Another voice sighed. “I was walking in the countryside”, it rasped, clearly worn with rough use. “I don’t know who did this, but I have my guesses. I was once in a war, you see, and I brought home both scars and the grudges of potential enemies. It might be one of them who–”

“What happened on your walk?”, the older voice interrupted.

The rough one, clearly annoyed, let out an irritated grunt. “So much for the praise of heroes”, it said. “But okay, let’s play this your way. I was walking, and suddenly I heard my partner screaming out in pain. I stopped, and then I saw the wound. Oh, it was a terrible sight. Nobody could survive that. And I felt hands grab me and pull me towards the ground and… Then it’s all dark for me too.”

“And you two?”, the old voice resumed. “What about you?”

“We were protecting our ward of course”, the angry one snapped.

“Your ward?”

“Yes, exactly”, the angry one’s companion replied before the other could continue speaking. “We were handed the task of guarding the young master from getting his hands into trouble.”

“Yeah, the little bugger is always poking around where he’s not supposed to. Ask me, I should know. In fact, getting between him and a roaring bonfire is the last thing I remember before waking up here”, the angry voice said.

“The same goes for me”, the less aggressive companion said. “I was there too, the fire was so hot – and then everything became dark suddenly. I really hope that the young master is alright.” A moment of silence. “And you yourself, old stranger? What happened to you?”

“Me? Oh, I have been here a long time. The quiet ones that share the darkness with us used to talk too at one point, but time has made them silent. I was here in the darkness before them all, before every single one of you. But I can still remember the golden time, long ago, when I was at the head of a major actor in the intelligence sector. Me and my partner blended in everywhere and no one suspected that my sophisticated looks were just a cover for our secret operation.”

“So… you were a spy?”, the sobbing voice whispered.

“In a way, yes.” The huffed up pride in the old voice was apparent. “But we were shot, you see. The bullet went straight through me and out on the other side, but my partner died instantly. Then everything is black until I woke up here, in even more darkness.”

They all fell into a heavy silence. The elder’s story had had them all moved in different ways – if not for any other reason, then because it had suddenly became very clear to them all that they might never escape this place, or even get to know what this place really was.

All around them in the darkness silent, unmoving shapes lay in terrible passivity, and they all realized yet another thing: that they would probably in time become silent and unmoving too.

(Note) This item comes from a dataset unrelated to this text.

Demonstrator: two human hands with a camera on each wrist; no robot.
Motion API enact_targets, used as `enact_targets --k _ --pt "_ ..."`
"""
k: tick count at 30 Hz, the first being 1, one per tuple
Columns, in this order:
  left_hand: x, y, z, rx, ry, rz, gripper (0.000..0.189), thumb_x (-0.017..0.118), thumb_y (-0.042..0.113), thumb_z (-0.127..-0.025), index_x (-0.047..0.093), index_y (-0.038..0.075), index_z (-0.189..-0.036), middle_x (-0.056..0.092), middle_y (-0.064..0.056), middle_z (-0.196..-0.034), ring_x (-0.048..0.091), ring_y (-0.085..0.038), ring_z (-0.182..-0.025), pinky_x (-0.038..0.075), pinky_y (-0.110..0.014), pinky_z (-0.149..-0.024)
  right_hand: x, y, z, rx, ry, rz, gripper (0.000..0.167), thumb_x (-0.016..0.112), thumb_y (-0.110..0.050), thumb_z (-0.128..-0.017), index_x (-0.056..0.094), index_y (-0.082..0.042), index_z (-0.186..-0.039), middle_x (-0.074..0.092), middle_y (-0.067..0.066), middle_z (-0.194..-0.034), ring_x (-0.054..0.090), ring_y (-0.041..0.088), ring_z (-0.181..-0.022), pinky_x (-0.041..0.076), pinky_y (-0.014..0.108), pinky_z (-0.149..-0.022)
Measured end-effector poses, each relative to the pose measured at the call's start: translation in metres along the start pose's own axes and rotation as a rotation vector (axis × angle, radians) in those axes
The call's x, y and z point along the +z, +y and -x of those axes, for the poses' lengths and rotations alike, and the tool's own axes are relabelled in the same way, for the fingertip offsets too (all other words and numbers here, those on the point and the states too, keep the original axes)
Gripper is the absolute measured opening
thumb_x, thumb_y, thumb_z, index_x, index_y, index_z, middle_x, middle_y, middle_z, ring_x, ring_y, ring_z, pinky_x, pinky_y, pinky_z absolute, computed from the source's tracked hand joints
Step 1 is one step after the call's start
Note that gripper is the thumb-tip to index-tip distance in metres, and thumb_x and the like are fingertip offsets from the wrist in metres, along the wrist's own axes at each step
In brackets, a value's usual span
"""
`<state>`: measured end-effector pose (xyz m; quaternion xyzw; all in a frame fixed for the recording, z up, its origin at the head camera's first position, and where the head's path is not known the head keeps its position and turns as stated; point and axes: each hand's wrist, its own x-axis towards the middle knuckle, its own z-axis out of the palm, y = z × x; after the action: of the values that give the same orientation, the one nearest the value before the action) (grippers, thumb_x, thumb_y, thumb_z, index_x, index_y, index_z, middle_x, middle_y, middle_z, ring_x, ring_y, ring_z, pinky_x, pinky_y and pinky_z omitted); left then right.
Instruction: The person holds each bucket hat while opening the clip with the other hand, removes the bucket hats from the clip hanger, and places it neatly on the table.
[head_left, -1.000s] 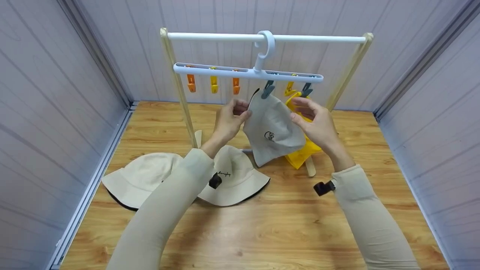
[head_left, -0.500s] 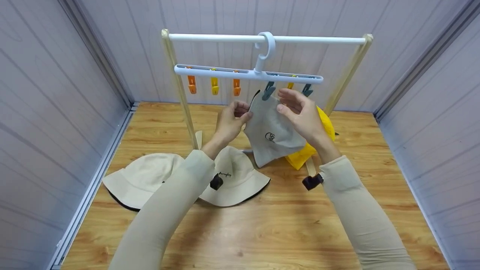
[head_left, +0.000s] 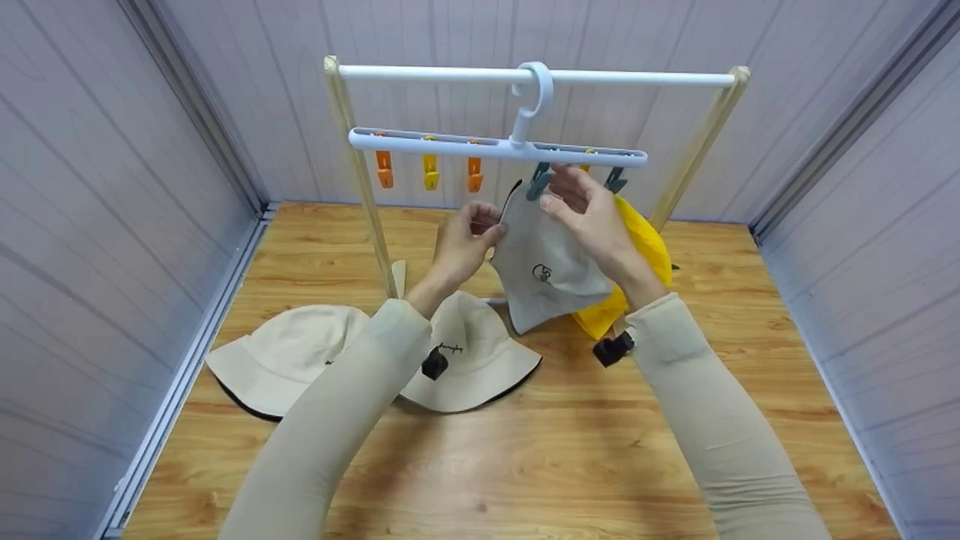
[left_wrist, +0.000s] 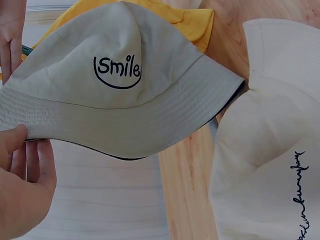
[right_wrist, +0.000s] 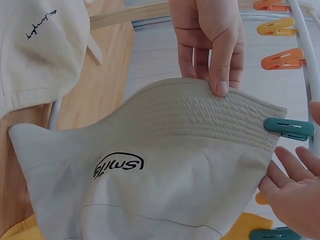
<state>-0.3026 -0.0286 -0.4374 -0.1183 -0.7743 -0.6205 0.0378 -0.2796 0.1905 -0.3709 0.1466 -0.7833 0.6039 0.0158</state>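
Observation:
A light grey bucket hat with "Smile" lettering hangs sideways. A dark green clip grips one end of its brim. My left hand pinches the brim edge between thumb and fingers, a short way from the clip; the same left hand shows this hold in the left wrist view. Close beside the clip, my right hand has its fingers extended and slightly bent. In the right wrist view this right hand lies just below the clip, its thumb at the frame's edge.
A white hanger hangs from a rack's white rod. Orange clips and a yellow clip dangle at left. Behind the grey hat hangs a yellow hat. Two cream bucket hats lie on the wood-look surface.
My right hand has moved left from in front of the yellow hat to beside the dark green clip on the grey hat. My left hand keeps its pinch on the brim.

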Motion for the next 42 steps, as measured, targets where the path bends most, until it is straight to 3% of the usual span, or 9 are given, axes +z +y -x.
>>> enact_targets --k 9,16,25,42 --pt "0.002 0.000 0.001 -0.002 -0.007 0.020 0.019 0.071 0.007 -0.102 0.066 0.004 -0.120 0.069 -0.008 -0.113 0.065 -0.019 -0.104 0.058 -0.028 -0.089 -0.001 0.005 -0.010 0.050 -0.022 -0.076 0.068 0.068 -0.034 -0.106 0.038 -0.014 -0.164 0.043 0.004 -0.166 0.047 0.021 -0.147 0.040 0.040 -0.123" --pt "0.002 -0.001 0.002 -0.002 0.008 0.017 0.017 0.072 0.007 -0.102 0.066 0.005 -0.118 0.069 -0.008 -0.111 0.065 -0.018 -0.103 0.058 -0.028 -0.088 0.001 0.007 -0.018 0.095 -0.006 -0.244 0.061 0.065 -0.023 -0.108 0.040 -0.004 -0.161 0.046 0.009 -0.162 0.044 0.021 -0.148 0.026 0.038 -0.130" --pt "0.003 -0.002 0.004 0.019 0.016 0.021 0.016 0.072 0.006 -0.101 0.067 0.004 -0.116 0.070 -0.008 -0.107 0.066 -0.018 -0.099 0.059 -0.026 -0.084 0.006 0.006 -0.025 0.102 0.040 -0.406 0.043 0.064 -0.016 -0.108 0.053 -0.001 -0.147 0.055 0.018 -0.153 0.050 0.025 -0.141 0.026 0.036 -0.129" --pt "0.007 0.000 0.008 0.025 0.020 0.008 0.014 0.071 0.007 -0.102 0.068 0.004 -0.116 0.070 -0.008 -0.106 0.065 -0.018 -0.097 0.057 -0.027 -0.083 0.012 0.001 -0.026 0.099 0.152 -0.237 0.039 0.074 -0.024 -0.101 0.068 -0.005 -0.134 0.067 0.009 -0.131 0.057 0.023 -0.121 0.043 0.032 -0.116"
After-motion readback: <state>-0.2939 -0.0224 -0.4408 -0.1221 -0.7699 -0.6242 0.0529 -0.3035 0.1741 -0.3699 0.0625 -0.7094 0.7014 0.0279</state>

Someone cried, another sighed. Two voiced plotted their escape, but their plans soon turned out to be futile and never resulted in anything. The old voice told some more stories from his exciting past life, but soon he, too, became silent again. In the end they all gave up and became silent and unmoving.

And they would never know why.

***

Some time later, in a much lighter, freer and airier place not far from there, a man swore as the zipper of his jacket got stuck halfway down. He tore at it for a couple of minutes before resolutely marching into the kitchen and grabbing a pair of scissors to get the jacket off.

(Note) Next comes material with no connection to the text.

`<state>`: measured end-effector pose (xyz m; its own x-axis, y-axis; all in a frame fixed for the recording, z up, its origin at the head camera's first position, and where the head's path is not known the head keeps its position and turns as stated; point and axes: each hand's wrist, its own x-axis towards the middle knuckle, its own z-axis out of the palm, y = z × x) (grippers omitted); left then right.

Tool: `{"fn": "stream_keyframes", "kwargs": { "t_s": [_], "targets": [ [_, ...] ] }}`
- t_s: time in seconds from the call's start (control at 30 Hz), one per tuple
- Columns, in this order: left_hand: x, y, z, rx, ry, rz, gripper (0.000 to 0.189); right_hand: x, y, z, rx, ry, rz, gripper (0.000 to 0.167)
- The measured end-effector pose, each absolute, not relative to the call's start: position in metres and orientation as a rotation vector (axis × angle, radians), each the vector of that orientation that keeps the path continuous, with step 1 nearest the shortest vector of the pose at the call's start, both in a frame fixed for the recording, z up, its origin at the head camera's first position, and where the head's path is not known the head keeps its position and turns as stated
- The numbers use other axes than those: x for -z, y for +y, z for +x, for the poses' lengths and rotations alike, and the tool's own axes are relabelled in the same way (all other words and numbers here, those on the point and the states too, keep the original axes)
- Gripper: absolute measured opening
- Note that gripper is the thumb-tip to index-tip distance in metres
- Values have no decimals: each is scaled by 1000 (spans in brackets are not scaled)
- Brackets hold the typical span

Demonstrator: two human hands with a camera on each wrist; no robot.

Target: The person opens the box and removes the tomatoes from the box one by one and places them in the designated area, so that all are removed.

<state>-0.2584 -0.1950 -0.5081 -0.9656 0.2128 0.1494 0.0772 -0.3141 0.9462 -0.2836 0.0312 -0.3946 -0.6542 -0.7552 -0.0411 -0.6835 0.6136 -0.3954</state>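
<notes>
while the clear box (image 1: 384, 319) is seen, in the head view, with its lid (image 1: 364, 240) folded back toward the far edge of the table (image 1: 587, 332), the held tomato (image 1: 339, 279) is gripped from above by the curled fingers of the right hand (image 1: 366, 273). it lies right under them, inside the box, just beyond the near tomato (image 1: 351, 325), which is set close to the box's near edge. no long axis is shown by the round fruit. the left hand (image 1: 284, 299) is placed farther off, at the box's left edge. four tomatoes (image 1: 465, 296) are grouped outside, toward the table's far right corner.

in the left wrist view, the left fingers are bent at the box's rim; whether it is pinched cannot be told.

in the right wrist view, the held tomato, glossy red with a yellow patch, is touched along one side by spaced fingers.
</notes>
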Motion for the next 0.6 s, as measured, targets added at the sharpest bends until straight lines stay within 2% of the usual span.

He was just about to irritatedly squeeze the cut up jacket into the trash when he was interrupted by a voice from the doorway.

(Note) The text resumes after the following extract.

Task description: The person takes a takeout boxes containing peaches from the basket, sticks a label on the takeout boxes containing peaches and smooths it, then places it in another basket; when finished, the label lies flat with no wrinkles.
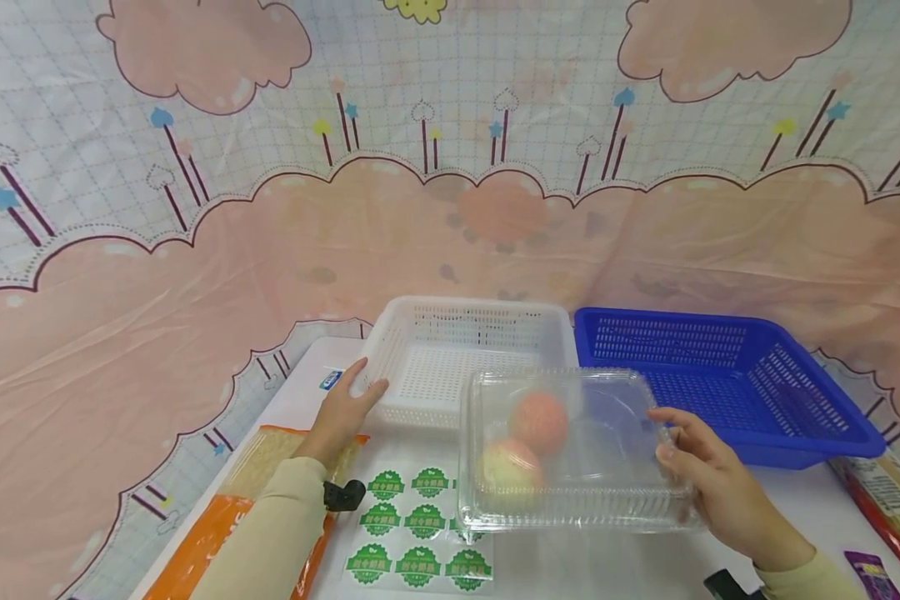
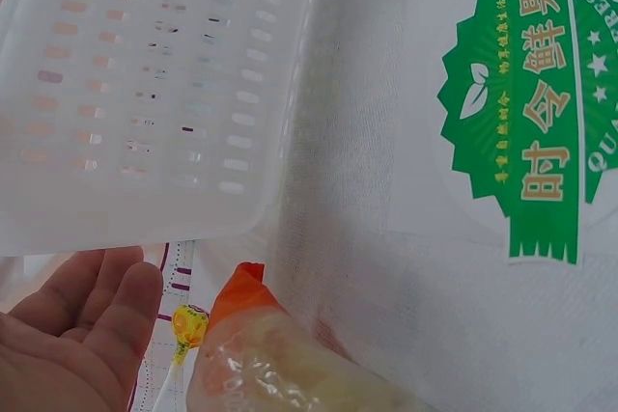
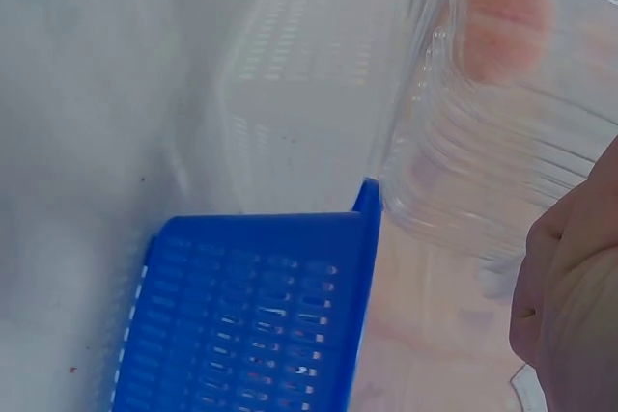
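Observation:
My right hand (image 1: 720, 475) grips the right side of a clear plastic clamshell box (image 1: 607, 475), with the thumb on the near side. Inside the box, toward its left end, lie two peaches, a pinker one (image 1: 540, 422) and a paler one (image 1: 510, 475). The box is raised over the table and overlaps the front right of a white plastic basket (image 1: 427, 367). At that basket's front left corner is my left hand (image 1: 345, 412), fingers extended and thumb spread. In the left wrist view its fingertips (image 2: 143, 287) come right at the basket's lower edge.
Right of the white basket stands a blue basket (image 1: 690, 387). A sheet of green stickers (image 1: 423, 521) lies in front, beside an orange-ended food packet (image 1: 247, 492) under the left forearm. At right are a red-edged packet (image 1: 888, 500) and a purple packet (image 1: 872, 573). A patterned cloth (image 1: 420, 242) hangs behind.

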Available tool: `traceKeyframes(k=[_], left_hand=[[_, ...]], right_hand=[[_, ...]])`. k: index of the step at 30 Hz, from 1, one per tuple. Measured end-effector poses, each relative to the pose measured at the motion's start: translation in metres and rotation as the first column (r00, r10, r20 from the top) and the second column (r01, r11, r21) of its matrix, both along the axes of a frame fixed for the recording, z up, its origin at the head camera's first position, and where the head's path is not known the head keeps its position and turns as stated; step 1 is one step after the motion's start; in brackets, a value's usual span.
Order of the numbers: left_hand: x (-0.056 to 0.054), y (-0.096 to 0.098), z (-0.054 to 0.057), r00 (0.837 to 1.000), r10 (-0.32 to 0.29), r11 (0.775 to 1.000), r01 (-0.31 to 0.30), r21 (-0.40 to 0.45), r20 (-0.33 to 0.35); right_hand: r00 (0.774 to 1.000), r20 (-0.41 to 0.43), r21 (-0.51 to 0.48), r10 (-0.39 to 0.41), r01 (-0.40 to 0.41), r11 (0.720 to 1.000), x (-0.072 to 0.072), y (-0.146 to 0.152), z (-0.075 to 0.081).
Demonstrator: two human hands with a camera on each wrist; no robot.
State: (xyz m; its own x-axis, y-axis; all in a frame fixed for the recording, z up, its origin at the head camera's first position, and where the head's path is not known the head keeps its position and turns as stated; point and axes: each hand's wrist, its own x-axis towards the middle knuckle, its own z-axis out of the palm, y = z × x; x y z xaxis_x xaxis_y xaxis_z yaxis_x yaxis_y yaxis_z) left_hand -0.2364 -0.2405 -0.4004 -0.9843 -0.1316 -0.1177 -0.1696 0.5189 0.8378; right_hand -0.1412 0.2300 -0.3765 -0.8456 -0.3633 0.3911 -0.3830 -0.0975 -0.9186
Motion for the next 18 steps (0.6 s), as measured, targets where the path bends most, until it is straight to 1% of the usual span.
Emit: traceKeyframes(k=[6, 13, 18], left_hand=[[0.0, 0.0, -0.001, 1.0, -0.003, 1.0, 0.003, -0.019, -0.005], [0.0, 0.0, 0.0, 1.0, -0.001, 1.0, 0.001, -0.011, -0.013], [0.0, 0.001, 0.0, 1.0, -0.005, 1.0, 0.005, -0.013, -0.012]], right_hand=[[0.999, 0.039, 0.014, 0.027, -0.028, 1.0, 0.003, 0.0, -0.005], [0.999, 0.019, -0.008, 0.046, -0.046, 0.999, 0.004, -0.003, -0.015], [0.999, 0.029, 0.005, 0.028, -0.028, 1.0, 0.005, -0.004, -0.022]])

“Daniel, don’t throw that away”, Susan said. “It’s just a zipper, I can fix it when I have a minute over.”

“You always say that”, Daniel retorted. “And we both know that’s never going to happen.”

“Nonsense”, she replied and walked back into the living room. “Put it in the basement. I’ll get to it as soon as I can, I promise.”

Daniel just shook his head and walked down into the basement with the jacket, knowing that he would probably never retrieve it from down there ever again. And he stowed it away inside a large cardboard box marked “Susan’s projects”. It already contained, amongst other things, his old burnt children’s gloves, an odd military boot, Susan’s mother’s ruined party blouse and his own grandfather’s old, shot through fedora.

The box was damp and smelled faintly of mold, and Daniel though – not for the first time – that he should throw it all way. But as always he let the thought stay as such, put the lid back on and left the basement.

And as he turned the lights off and closed the door everything became dark, still and silent once more. 

Chris Smedbakken, 2018-02-05

 


This story was written in response to a title writing prompt, 

When They Came No More

I have seen generations come and go. They have all had their own, individual stories. From afar I have waited and watched and loved them all. This story is hers.

She looked at the family surrounding her bed, all those faces and worried eyes, and drew a shallow, raspy breath.

I am going to tell you about a time and place of my youth”, she said. “The times are gone since long, but the place still exists.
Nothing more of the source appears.